Conversion is an intentional act of “dominion or control over a chattel which so seriously interferes with the right of another to control it that the actor may justly be required to pay the other the full value of the chattel.”  Restatement (Second) of Torts § 222A[1] (1965).  Originally, this meant interferences with or misappropriation of only tangible “goods”—personal property capable of being lost or stolen.  See W. Page Keeton et al., Prosser & Keeton on the Law of Torts § 15, at 90 (5th ed. 1984).  Because intangible rights could not be “lost or found” in the eyes of the common law, the general rule was that “an action for conversion [would] not normally lie, when it involves intangible property” because there was no physical item that could be misappropriated.  See Sporn v. MCA Records, 58 N.Y.2d 482, 489, 462 N.Y.S.2d 413, 448 N.E.2d 1324 (1983).

Despite this long-standing reluctance to expand conversion beyond the realm of tangible property, most courts have determined there was “no good reason for keeping up a distinction that arose wholly from that original peculiarity of the action” and allowed conversion claims to reach “things represented by valuable papers, such as certificates of stock, promissory notes, and other papers of value.”  See Ayres v. French, 41 Conn. 142, 150, 151 (1874) (emphasis added).  This, in turn, led to recognition of conversion when an intangible property right can be united—or “merged”—with a tangible object.  New York’s highest court explained:

[F]or practical purposes [the shares] are merged in stock certificates which are instrumentalities of trade and commerce…. Such certificates ‘are treated by business men as property for all practical purposes.’ … Indeed, this court has held that the shares of stock are so completely merged in the certificate that conversion of the certificate may be treated as a conversion of the shares of stock represented by the certificate.

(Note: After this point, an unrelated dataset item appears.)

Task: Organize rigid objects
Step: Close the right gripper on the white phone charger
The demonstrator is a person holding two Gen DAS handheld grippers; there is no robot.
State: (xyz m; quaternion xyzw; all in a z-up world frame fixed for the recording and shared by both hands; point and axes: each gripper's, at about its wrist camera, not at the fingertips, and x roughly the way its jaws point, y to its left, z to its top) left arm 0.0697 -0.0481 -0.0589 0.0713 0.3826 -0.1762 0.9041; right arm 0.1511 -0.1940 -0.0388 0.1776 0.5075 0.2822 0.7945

See Agar v. Orda, 264 N.Y. 248, 251, 190 N.E. 479 (1934); see also Sporn, 58 N.Y.2d at 489, 462 N.Y.S.2d 413, 448 N.E.2d 1324 (plaintiff could maintain conversion claim where defendant infringed plaintiff’s “intangible property right to a musical performance by misappropriating a master recording—a tangible item of property capable of being physically taken”).

To some courts, the “lack of a compelling reason to prohibit conversion for redress of a misappropriation of intangible property underscores the need for reevaluating the …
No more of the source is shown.